By Andie Schilstra
The Coolest Cooler: a 21st century cooler that actually is cooler. This cooler is one of my favorite Kickstarter projects. It is one of the most backed projects on the site, making it a really popular idea that thousands of people wanted to make a reality.
On another list of favorites, Dan Pink’s TED talk is one of the most popular talks to date that also happens to be one that I personally love. Pink takes a deeper look at the puzzle of motivation in his TED talk, highlighting what most company managers don’t know—for most tasks you cannot incentivize people with money to make them perform better.
TED and Kickstarter are two companies that have intrigued me over the last few years. Their hip-culture and interesting new ideas are what appealed to me on the surface, and I was soon drawn in, wanting to get a deeper understanding of their business practices. Dan Pink’s experiments and The Coolest Cooler’s creativity are different at first glance, but it’s their similarities that pulled me in.

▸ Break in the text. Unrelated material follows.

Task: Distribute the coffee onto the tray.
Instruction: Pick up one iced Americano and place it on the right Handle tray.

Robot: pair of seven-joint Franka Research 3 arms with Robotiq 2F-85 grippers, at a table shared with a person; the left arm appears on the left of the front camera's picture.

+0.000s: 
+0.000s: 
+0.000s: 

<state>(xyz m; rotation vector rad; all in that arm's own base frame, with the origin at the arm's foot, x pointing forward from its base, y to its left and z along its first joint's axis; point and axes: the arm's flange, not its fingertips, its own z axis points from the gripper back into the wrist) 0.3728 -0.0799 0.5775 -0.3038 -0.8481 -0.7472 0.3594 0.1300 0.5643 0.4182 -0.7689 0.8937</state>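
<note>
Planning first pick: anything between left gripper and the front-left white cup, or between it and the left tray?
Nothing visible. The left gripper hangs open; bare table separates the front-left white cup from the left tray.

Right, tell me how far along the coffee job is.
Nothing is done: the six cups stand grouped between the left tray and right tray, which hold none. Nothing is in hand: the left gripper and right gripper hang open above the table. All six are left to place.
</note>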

The ins and outs of both of these companies are elaborate and creative in their own ways, but they share a an outward commitment to their respective missions and their use of storytelling to build connections.
Commitment to mission
Kickstarter’s mission is to help bring creative projects to life. By doing this, they are connecting people, sparking innovation, and making people’s ideas and dreams become reality. TED’s mission is to make great ideas accessible and to spark conversation. With TED Talks, they help people around the globe gain a better understanding of the biggest issues our world faces today, strengthening the desire to help create a better future.

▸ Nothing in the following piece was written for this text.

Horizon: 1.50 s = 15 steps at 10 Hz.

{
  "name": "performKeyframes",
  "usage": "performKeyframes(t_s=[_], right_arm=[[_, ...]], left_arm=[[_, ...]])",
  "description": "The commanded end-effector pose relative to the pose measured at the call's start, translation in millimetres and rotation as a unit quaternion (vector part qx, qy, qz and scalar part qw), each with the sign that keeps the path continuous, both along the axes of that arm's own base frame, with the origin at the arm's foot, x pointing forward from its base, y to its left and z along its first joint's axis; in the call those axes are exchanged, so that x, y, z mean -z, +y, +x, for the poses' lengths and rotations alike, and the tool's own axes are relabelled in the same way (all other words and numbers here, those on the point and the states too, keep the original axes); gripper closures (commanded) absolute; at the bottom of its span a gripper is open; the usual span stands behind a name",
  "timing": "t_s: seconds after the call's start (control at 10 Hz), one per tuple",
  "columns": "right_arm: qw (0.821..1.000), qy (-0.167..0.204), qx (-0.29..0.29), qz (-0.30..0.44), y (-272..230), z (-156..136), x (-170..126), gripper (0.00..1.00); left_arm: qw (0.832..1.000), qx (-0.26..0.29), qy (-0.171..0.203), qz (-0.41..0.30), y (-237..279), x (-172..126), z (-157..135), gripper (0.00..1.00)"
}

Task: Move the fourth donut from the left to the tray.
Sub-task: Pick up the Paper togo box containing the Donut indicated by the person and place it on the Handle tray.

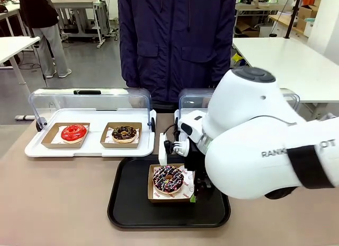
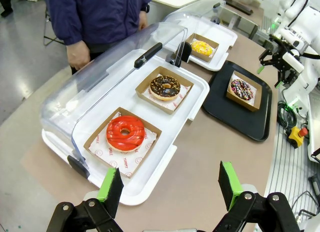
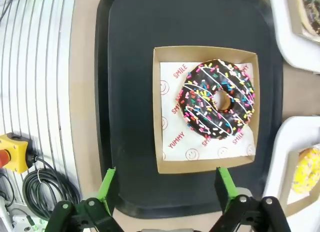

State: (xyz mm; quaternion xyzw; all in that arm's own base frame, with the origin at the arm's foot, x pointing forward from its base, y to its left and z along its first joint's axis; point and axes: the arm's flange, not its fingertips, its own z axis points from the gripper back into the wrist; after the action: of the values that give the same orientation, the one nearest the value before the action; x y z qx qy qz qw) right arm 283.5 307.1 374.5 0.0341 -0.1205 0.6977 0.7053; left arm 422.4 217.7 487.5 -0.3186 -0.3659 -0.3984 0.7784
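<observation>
The fourth donut [image 1: 168, 178], dark chocolate with white and pink stripes and coloured sprinkles, sits in its brown cardboard holder [image 3: 157, 112] on the black tray [image 1: 132, 203]. My right gripper [image 3: 166, 189] hangs open just above the holder's edge, its green pads wider than the holder and holding nothing. From the front, the right gripper [image 1: 197, 194] is at the holder's right side, partly hidden behind the white arm. The left wrist view shows the donut [image 2: 241, 89] on the tray [image 2: 225, 110]. My left gripper [image 2: 169, 184] is open and empty over the table.
A white display tray [image 1: 32, 149] with its clear lid raised holds a red donut [image 1: 73, 133] and a crumb-topped chocolate donut [image 1: 124, 133]. A second display tray holds a yellow donut [image 2: 202, 47]. A person [image 1: 177, 39] stands at the far side. A yellow stop button [image 3: 12, 152] and cables lie beside the table.
</observation>
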Motion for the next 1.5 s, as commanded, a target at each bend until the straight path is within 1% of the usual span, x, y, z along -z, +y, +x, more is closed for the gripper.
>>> performKeyframes(t_s=[0.0,0.2,0.3,1.4], right_arm=[[1.0,-0.011,0.004,-0.007,-45,-43,-1,0.0],[1.0,-0.004,-0.001,0.006,-51,-38,-5,0.0],[1.0,-0.008,-0.002,-0.001,-7,-5,-22,0.0],[1.0,-0.008,-0.002,-0.001,-7,-5,-22,0.0]], left_arm=[[1.0,0.003,-0.003,-0.003,-1,-2,-1,0.0],[1.0,0.003,-0.003,-0.003,-1,-2,-1,0.0],[1.0,0.003,-0.003,-0.003,-1,-2,-1,0.0],[1.0,0.003,-0.003,-0.003,-1,-2,-1,0.0]])
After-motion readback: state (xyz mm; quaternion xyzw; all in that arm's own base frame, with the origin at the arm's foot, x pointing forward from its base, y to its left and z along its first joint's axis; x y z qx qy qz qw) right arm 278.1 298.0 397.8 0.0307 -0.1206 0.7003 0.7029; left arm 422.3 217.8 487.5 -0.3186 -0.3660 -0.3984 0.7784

TED and Kickstarter are very different platforms, but they both allow people to express their individual ideas and creative thoughts, share these ideas with others, and connect to people from different corners of the world. One does this through verbal presentations and the other through creative design, but they both have the power to bring people together in order to make a new idea become reality.
Storytelling to build connections
A big part of what makes these companies so successful is their ability to find storytellers who are able to create meaningful connections with their audiences. The support for new innovations or creative ideas brings people together from all over the world, either to listen to a TED Talk or to fund someone’s creative Kickstarter project.

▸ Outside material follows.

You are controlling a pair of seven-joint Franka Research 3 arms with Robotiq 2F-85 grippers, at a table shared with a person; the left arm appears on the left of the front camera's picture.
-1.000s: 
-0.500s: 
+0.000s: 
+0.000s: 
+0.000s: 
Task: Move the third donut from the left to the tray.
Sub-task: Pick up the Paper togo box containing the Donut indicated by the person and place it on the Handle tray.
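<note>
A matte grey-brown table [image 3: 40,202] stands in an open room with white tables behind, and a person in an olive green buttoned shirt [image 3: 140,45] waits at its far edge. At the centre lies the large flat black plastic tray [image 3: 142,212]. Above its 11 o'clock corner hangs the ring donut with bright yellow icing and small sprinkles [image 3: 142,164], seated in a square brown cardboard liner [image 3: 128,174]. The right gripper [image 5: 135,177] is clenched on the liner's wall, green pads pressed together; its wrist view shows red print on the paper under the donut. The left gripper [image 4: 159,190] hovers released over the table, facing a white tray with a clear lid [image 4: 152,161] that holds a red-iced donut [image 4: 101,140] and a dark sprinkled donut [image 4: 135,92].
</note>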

Dan Pink’s TED talk involved new ideas and experiments that intrigued many, making his talk widely heard and discussed around the globe. He told his story in a way that made what he was saying understandable, interesting and relatable. At the same time, innovations like The Coolest Cooler went from being mere ideas to a successful items on the market, because people from all over the world believed in the idea and backed it up to make it happen. Kickstarter projects have to tell a story as well in order to convince people to fund and back the project. Both Dan Pink and The Coolest Cooler connected with their audiences globally.
The commitment these companies have to their mission statements helps drive their respective success and the passion of their associates. It recently hit me that the reason I was so drawn to these companies was because I am inspired by them. I found a connection to their stories, and I was hooked.
Mission + Storytelling
It is the spreading of ideas and bringing people together that make these brands work. The companies don’t do all of the storytelling, rather, they provide the platforms for others to succeed and flourish, spreading ideas and generating creative innovations with one another. TED has had some innovative ideas come to life on their stage, seeming to anticipate the future. Only a few years later many of these ideas became reality. For example, a little over a year after Jeff Han demonstrated his use of a multi-touch interface in 2006, Apple released the first iPhone.
Companies can apply these lessons from TED and Kickstarter by starting to share stories that illustrate their missions. Candidates and customers who find that connection with your mission will be excited to jump on board.